UNICEF Photo of the Year 2006
Each year, UNICEF Germany grants the “UNICEF Photo of the Year Award” to photos and photo series that best depict the personality and living conditions of children worldwide in an outstanding manner. Here are the winners 2006.
Jan Grarup
The Kashmir Earthquake
The five year old Rahila is all smiles. She is a patient of the Red Cross Hospital in the northern Pakistani city of Muzaffarabad. An extension bandage covers her legs because she broke her lower leg and thigh during the devastating earthquake of 10/8/2005. But nevertheless she is all smiles, as if she was perfectly fine.
Three weeks after the earthquake Danish photographer Jan Grarup traveled to Pakistan. He took a flight to Muzaffarabad, the capital of the Pakistani part of Kashmir. The earthquake measuring 7.6 on the Richter scale almost completely destroyed the city.
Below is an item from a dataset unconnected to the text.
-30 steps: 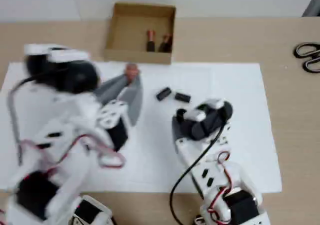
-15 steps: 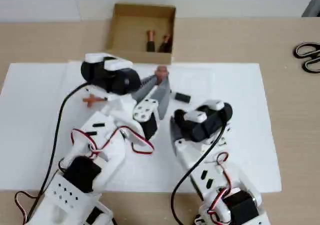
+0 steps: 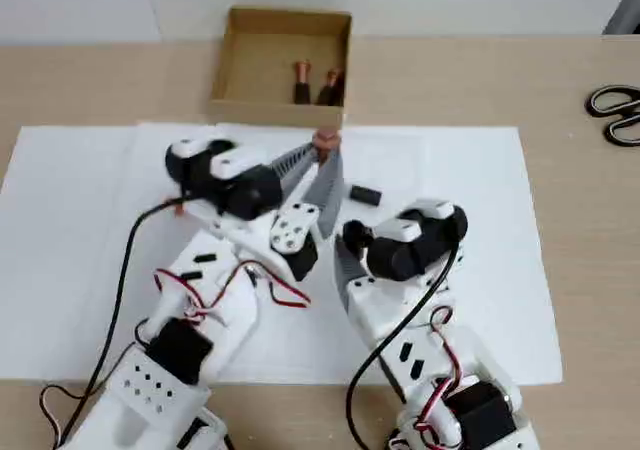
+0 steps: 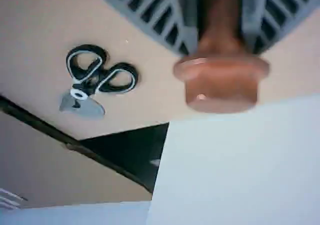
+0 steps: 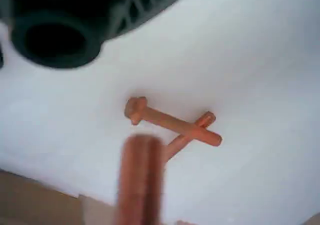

More than 70,000 inhabitants of the Kashmir region died in the earthquake, 18,000 of which were children. 3.3 million Kashmiris lost their homes and after one full year 30,000 people are said to still live in emergency camps.
Rahila was one of many gravely injured girls and boys in the children’s department of the local hospital. The doctors covered her multiple fractured legs with an extension bandage. In order to give her medical treatment she had to be evacuated by helicopter from her village. The flight that saved Rahila’s life took half an hour.
“I was so impressed by her smile amidst all the grief and despair”, says Grarup, a second time winner of the UNICEF award. “The little girl is living proof of the strength that lies in children.”
2nd Prize for Shehzad Noorani, "Children of Black Dust"
Hajira (8 years old) recycles thousands of batteries, by bursting them using a simple hammer, one at a time. She works with her mother and also helps to look after her siblings Mumtaz (3 years old, girl) and Yasmin (1 year old).
“I am not against child labour. I know, how many important opportunities it provides. It can change lives. For many children, earning a living or supplementing family’s income is a matter of survival. However, there is a difference between a child who works in a garment factory or in a restaurant and one who is exploited in a hazmat recycling ghetto or a brothel“, Shezad Noorani says, who himself grew up as childworker in Bangladesh and lives now in the USA.
3rd Prize for Hanna Polak, "Moscow´s homeless children"
Roma (4 years old), Svieta (5 years old), Sergiey (12 years old) are living during the fall and winter on hot pipes. The place is filthy and very humid. There are plenty of rats, almost no light, except home made candles. During daytime children beg in the subway.
The Polish photographer Hanna Polak accompanied homeless children in Moscow. Alcoholic parents, poverty - stricken homes, and, in many cases, family violence, force children out of their homes and onto the streets, usually ending their dreams of a better life.
These “invisible” children of Russia get addicted to drugs, cigarettes, and alcohol at a very young age, many as early as four or five years old. If not from drugs, many homeless Russian children perish at the hands of pedophiles, or from hunger and frost during extreme Russian winters. Some attempt suicide and many succeed. Those who survive are doomed for degradation, and, in most cases, join the ranks of a great army of young criminals.